Capital Reef + Grand Staircase-Escalante

Capital Reef + Grand Staircase-Escalante

Day 19 - 20: Lake Powell, Utah

A man made lake surrounded by desert

It really was quite unnatural. The lake is surrounded by hot, red rock barren desert, and not a good sized town for miles. The lake seems to be the local recreation center (I guess people must drive for miles to get here though) for motor boating, water skiing, fishing etc.

Basic statistics:
  • Lake Powell is the 2nd largest man-made lake in the United States, created by Glen Canyon Dam, started in 1957.
  • Lake Powell is 186 miles (300 km) long.
  • Lake Powell has almost 2000 miles (3,200 km) of shoreline (more than the west coast of the United States).

We came from the east into Halls Crossing, expecting a town and lots of action. But found nothing but a car ferry to the other side of the lake at Bullfrog Bay. There was slightly more action here, but no groceries, so we camped and went to the local restaurant (at the one hotel) which was what we expected, pretty average.

We awoke the next morning with the intention to see what sort of water craft was available and at what price. The cheapest powered option was $150 for a half day, but that was booked out anyway, next option was kayaks, but it was going to be a 98 degree F (37 C) day with a LONG paddle to the nearest destination, so we continued on without hitting the water.

Lake Powell

Lake Powell

Lake Powell

Day 19: Monument Valley and Natural Bridges N.M.

Its all about the journey

We left the Grand Canyon going east to go through Monument Valley. After you get out of the canyon, the road gets crazy, long and straight, through red dirt and rock. The road is surrounded by these amazing plaeaus.

Monument Valley

Monument Valley

Monument Valley

We then drove one of the craziest roads of my life. We were on route 261 in Utah. At one point, the road turned to gravel and went straight up a mesa using a series of switchbacks. The turns were tight and drop was severe—lots of fun. The photo below doesn’t really do it justice, but shows the view from the top.

Monument Valley

After that hair-raising road, we hit Natural Bridges National Monument. This is a tiny park with three big attractions—big natural bridges, some of the largest in the world. Geology lession: bridges are distinct from Arches, the former are formed by erosion from flowing water, the latter by seeping water.

We drove the nine mile (14 km) loop, but skipped the hikes. Fortunately, there were viewpoints for the three bridges. A nice one hour excursion.

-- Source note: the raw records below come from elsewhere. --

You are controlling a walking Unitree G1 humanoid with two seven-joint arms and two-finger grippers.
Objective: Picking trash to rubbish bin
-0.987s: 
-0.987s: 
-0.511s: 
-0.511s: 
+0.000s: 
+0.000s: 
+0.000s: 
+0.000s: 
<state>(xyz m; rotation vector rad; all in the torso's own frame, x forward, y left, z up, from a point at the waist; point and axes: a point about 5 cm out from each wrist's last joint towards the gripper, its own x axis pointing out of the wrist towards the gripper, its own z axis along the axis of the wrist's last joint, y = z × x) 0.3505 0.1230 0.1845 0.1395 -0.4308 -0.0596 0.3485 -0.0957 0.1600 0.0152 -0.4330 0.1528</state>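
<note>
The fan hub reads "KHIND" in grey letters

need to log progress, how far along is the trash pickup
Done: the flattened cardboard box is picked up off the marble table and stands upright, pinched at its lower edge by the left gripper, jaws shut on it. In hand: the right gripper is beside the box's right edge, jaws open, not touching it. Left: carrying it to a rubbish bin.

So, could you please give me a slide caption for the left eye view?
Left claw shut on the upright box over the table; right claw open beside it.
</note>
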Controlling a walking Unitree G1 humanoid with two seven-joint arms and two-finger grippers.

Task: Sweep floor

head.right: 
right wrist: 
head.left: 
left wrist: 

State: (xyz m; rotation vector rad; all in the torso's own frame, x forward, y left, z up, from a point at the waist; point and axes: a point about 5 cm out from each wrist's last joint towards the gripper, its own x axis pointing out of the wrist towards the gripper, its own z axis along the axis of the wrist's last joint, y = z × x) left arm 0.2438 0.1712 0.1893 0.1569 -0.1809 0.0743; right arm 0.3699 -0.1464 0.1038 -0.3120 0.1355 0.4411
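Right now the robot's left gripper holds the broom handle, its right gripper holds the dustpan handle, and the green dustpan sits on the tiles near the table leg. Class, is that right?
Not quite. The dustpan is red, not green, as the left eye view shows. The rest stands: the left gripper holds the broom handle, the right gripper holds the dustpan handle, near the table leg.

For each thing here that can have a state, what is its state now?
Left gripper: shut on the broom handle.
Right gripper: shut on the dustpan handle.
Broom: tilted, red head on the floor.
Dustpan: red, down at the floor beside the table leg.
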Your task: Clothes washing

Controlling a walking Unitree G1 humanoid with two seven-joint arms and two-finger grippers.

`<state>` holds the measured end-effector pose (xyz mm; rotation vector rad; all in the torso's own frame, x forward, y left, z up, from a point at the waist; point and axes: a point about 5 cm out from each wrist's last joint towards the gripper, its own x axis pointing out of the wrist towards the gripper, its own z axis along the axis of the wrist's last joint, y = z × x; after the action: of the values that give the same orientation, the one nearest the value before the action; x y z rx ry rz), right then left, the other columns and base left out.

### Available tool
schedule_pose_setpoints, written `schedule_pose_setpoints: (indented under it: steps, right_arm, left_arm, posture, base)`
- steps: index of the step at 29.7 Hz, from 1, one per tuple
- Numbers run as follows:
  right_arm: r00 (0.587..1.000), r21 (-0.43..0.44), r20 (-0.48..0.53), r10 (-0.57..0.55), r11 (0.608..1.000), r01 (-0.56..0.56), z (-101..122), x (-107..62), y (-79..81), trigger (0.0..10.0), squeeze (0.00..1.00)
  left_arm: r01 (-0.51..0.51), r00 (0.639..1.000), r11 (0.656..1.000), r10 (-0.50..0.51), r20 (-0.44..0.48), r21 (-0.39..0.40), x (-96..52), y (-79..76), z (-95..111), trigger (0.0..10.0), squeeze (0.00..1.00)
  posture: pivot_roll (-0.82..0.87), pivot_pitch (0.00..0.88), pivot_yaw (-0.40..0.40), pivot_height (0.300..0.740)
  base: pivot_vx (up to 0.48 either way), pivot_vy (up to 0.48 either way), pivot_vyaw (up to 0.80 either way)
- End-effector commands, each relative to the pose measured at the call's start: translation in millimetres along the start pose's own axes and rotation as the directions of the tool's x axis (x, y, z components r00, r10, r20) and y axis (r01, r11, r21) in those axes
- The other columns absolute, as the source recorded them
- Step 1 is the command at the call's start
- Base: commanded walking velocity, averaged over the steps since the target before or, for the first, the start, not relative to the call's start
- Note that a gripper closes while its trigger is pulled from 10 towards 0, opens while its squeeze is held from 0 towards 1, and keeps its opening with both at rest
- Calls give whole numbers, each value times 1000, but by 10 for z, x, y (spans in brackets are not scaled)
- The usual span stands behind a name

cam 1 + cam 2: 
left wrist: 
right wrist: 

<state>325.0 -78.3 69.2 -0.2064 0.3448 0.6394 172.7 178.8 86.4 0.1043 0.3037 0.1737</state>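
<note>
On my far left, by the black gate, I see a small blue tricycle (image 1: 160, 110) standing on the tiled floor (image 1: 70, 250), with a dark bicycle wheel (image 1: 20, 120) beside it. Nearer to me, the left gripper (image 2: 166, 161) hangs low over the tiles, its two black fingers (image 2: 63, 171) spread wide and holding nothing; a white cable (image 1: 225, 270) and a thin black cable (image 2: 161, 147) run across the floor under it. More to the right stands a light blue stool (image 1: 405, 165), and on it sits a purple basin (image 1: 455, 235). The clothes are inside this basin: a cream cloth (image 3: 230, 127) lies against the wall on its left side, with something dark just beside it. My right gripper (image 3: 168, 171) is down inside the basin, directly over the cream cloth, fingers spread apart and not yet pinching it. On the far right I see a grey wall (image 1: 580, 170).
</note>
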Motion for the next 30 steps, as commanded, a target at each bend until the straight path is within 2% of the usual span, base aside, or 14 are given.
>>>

Natural Bridges National Monument

Natural Bridges National Monument

We then drove about 60 miles through a desolate landscape. No towns, no gas stations, nothing. It was at this point that we realized that it would be a good idea to plan our refueling stops. It was blind luck that we had enough gas to get to Lake Powell.

Day 18 - 19: Grand Canyon, Arizona

So big it’s hard to comprehend

The canyon in general was bigger and definitiely wider than I expected. At points it gets to 18 miles (29 km) across (not long, across). It is 277 miles (365 km) long and 1 mile (1.6 km) deep. There are so many layers and mesas (spanish for tables) that it’s like giant stepping stones down to the Colorado River at the bottom. In addition to this, the colours were different to what I expected, it wasn’t just brown/ochre cliffs, there were multiple tree lines, and the mesas were sparsly covered in brush. It all made for an awesome scene.

Which trail to take? Of course we wanted to hike down into the canyon, so we did the South Kaibab Trail, 6 miles (9.7 km) round trip to Skeleton Point, elevation change of approximately 2000 feet (610 m). It was graded as “difficult”—they weren’t kidding—and we completed it in 6.5 hours. The climb back up the canyon was not trivial, but absolutely worth it.

Grand Canyon

Grand Canyon

Grand Canyon

Grand Canyon

Grand Canyon

Grand Canyon

Grand Canyon

Grand Canyon

Grand Canyon

Day 17: Grand Canyon, Arizona

The US National Parks system

Some thoughts and observations:
  1. The print design system (for brochures, maps and newspapers) is consistent across all parks and is actually really well designed. We are impressed.
  2. With the exception of Grand Canyon, parks staff have been helpful and friendly (more on that later)
  3. All the campsite bathrooms have been clean and not gross.
  4. Each campsite comes with a picnic table and fire grate - very sophisticated.
  5. The number of obnoxious campsite neighbors: only 1
  6. The Annual National Parks pass at $50 is an absolute steal, we’ve saved well over $100 so far

Only the Grand Canyon National Park dissapointed us. First, the guy at the entrance gate was obnoxious, telling us “it’s only the most visited national park in the world” to our question of “Do you know if the campgrounds are full?” Of course it wasn’t even 50% full so we were off to a bad start. Then we decided to walk from our campsite to the visitor center - not possible. This place is designed for tourist busses and not people on foot. And last but not at all least - the road layout/design and signage system sucked ass! Liz - they need you - go fix it it!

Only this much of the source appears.